**TO DO**: Give back the listing in full and exactly, leaving out the images.

**DATA EXCERPT**:

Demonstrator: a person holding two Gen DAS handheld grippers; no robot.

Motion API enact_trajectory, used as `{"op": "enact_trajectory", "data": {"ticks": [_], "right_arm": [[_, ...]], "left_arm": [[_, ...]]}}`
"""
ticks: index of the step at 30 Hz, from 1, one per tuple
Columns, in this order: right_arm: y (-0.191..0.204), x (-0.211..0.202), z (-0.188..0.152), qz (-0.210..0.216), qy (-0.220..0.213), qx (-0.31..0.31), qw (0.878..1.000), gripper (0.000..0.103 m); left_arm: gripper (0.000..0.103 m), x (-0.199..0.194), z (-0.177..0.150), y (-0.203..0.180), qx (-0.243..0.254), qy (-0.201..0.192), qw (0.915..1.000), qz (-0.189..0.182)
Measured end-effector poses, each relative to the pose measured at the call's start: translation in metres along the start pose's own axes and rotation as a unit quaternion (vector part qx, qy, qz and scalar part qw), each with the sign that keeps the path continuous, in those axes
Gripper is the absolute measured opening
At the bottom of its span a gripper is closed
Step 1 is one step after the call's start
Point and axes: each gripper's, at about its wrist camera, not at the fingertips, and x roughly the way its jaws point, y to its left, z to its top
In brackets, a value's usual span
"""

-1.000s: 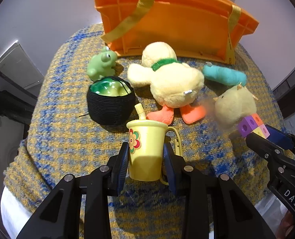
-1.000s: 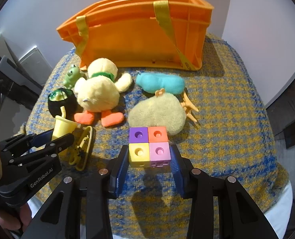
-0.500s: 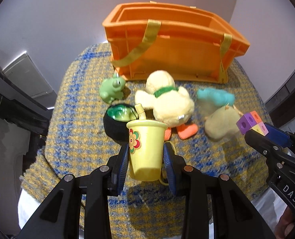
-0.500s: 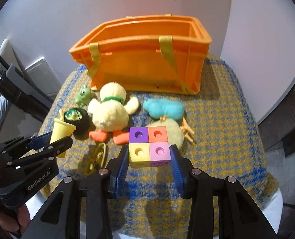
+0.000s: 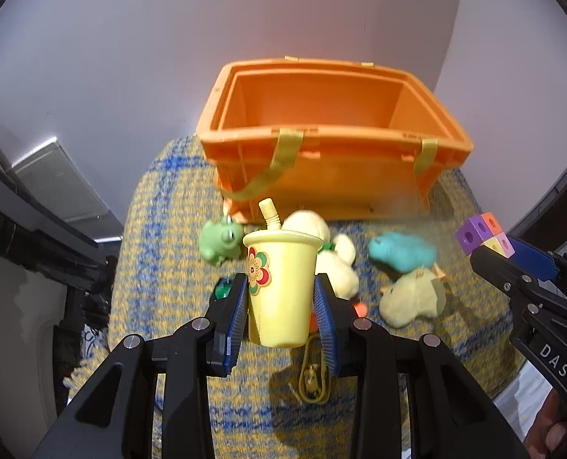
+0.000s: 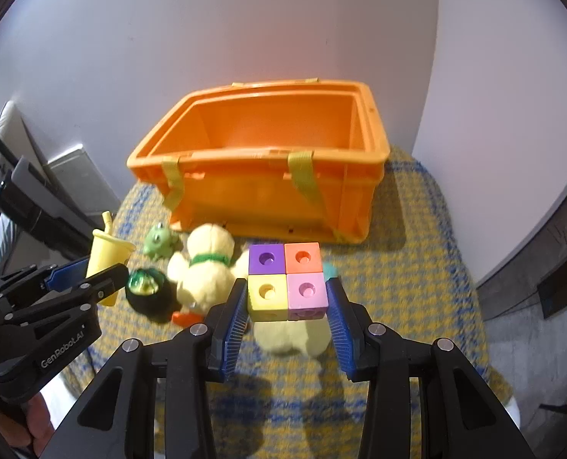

**ANSWER SECTION**:
Demonstrator: a person holding two Gen DAS handheld grippers; no robot.

Motion API enact_trajectory, used as `{"op": "enact_trajectory", "data": {"ticks": [_], "right_arm": [[_, ...]], "left_arm": [[_, ...]]}}`
"""
ticks: index of the step at 30 Hz, from 1, one per tuple
Columns, in this order: right_arm: y (-0.191..0.204), x (-0.211..0.202), z (-0.188..0.152), qz (-0.210..0.216), qy (-0.220..0.213), qx (-0.31..0.31), qw (0.878..1.000), gripper (0.000..0.103 m); left_arm: gripper (0.000..0.103 m), x (-0.199..0.194), z (-0.177..0.150), y (-0.203..0.180), qx (-0.243..0.254), qy (-0.201..0.192), qw (0.915..1.000), qz (-0.189..0.182)
Measured end-effector poses, each relative to the pose measured at the call's start: translation in metres along the start pose's own axes and rotation as a unit quaternion (vector part qx, qy, qz and scalar part qw), each with the sign that keeps the path continuous, in those axes
Gripper is the absolute measured opening
At the bottom of its span a gripper is closed
Step 1 is one step after the call's start
Point and axes: each gripper's, at about its wrist camera, not at the fingertips, and x roughly the way its jaws point, y to its left, z to its top
In brackets, a value's usual span
"""

-1.000s: 
-1.000s: 
-0.500s: 
-0.500s: 
+0.000s: 
+0.000s: 

This output contains the full answer.